Policiamento comunitário

Considerando o legado do coronel Cerqueira em prol da desmilitarização da cultura policial, muito provavelmente ele será mais lembrado pela introdução do policiamento comunitário no Brasil. Esse esforço também mostra a profunda clivagem ideológica entre os membros da polícia militar de sua geração. Tratava-se de um conceito totalmente revolucionário para o Brasil da época, importado e adaptado pelo coronel, após inúmeras visitas a cidades dos Estados Unidos e do Canadá. […].

A noção de policiamento comunitário, nas suas diversas manifestações, significa que os oficiais que atuam na esfera da comunidade tomam suas próprias decisões com certo grau de descentralização e se responsabilizam por elas. Era um conceito completamente contrário à estrutura organizacional militarizada. Atualmente, já existe um corpus crescente de literatura sobre os esforços iniciais para a introdução desse conceito no Rio de Janeiro, não sendo minha intenção avaliar profundamente esses programas pioneiros. No âmbito deste ensaio, basta dizer que essas experiências, apesar de falhas, criaram uma série de modelos, cada um dos quais aprendendo com o anterior, de modo que os componentes de uma experiência acabavam transmitidos às versões posteriores.

Concebido no primeiro mandato de Cerqueira, dentro do “Plano Diretor da Polícia Militar do Estado do Rio de Janeiro para o período de 1984 a 1987”, o policiamento comunitário inicialmente criado teve várias versões, cada uma com as suas especificidades, retomadas nos trinta anos seguintes.
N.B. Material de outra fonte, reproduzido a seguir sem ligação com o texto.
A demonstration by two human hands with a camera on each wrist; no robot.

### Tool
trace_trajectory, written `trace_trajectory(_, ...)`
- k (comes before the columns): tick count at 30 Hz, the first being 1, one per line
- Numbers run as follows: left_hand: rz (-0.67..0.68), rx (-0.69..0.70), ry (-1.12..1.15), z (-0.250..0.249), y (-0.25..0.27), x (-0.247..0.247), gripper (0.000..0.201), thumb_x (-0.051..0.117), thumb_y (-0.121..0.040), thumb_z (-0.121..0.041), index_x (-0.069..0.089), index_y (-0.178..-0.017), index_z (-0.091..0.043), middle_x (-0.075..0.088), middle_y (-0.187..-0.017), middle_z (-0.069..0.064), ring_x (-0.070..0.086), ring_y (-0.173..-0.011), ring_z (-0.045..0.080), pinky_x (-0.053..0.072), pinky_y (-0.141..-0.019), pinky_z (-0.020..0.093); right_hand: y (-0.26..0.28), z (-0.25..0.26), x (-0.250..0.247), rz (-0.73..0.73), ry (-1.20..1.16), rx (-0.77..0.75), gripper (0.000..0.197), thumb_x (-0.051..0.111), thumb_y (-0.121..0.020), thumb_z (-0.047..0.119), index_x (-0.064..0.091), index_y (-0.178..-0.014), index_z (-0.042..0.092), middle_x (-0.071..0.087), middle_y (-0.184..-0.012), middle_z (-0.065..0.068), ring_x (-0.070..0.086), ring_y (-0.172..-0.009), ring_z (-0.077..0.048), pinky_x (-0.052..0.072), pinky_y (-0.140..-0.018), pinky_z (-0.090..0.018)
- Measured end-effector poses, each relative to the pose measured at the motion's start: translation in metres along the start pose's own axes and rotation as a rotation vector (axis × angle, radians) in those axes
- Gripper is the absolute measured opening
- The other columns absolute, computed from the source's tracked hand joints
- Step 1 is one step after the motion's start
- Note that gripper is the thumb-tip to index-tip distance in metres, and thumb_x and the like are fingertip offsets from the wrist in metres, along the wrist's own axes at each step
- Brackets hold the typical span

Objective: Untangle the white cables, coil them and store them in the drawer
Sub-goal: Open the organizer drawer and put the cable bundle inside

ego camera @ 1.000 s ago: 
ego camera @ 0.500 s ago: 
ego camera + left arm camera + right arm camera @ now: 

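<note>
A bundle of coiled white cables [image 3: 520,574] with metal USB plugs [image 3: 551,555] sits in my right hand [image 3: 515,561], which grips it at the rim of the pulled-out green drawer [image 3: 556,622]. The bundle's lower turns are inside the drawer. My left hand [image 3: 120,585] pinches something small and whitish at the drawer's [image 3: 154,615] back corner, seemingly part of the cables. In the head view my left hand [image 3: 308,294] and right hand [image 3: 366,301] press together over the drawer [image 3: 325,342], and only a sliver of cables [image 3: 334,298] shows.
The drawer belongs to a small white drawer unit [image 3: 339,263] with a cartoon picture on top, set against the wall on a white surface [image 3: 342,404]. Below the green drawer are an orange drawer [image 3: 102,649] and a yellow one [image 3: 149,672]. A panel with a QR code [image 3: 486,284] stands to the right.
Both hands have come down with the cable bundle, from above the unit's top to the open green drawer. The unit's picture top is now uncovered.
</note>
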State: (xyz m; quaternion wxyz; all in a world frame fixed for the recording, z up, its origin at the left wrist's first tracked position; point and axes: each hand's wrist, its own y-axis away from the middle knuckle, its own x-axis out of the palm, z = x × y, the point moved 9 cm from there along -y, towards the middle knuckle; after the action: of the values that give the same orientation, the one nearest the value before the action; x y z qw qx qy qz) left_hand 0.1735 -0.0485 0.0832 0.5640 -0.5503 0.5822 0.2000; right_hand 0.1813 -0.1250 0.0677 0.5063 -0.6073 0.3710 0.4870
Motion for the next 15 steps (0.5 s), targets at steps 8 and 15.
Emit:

Na primeira dessas versões, foi criado, em 1983, o Centro Integrado de Policiamento Comunitário (Cipoc), na Cidade de Deus, em substituição ao Destacamento de Policiamento Ostensivo. Antigas celas prisionais foram transformadas em banheiros públicos, um banco de empregos e outros serviços de natureza social. Além disso, quatro grupos acompanhavam o andamento desse novo trabalho de integração da polícia na comunidade.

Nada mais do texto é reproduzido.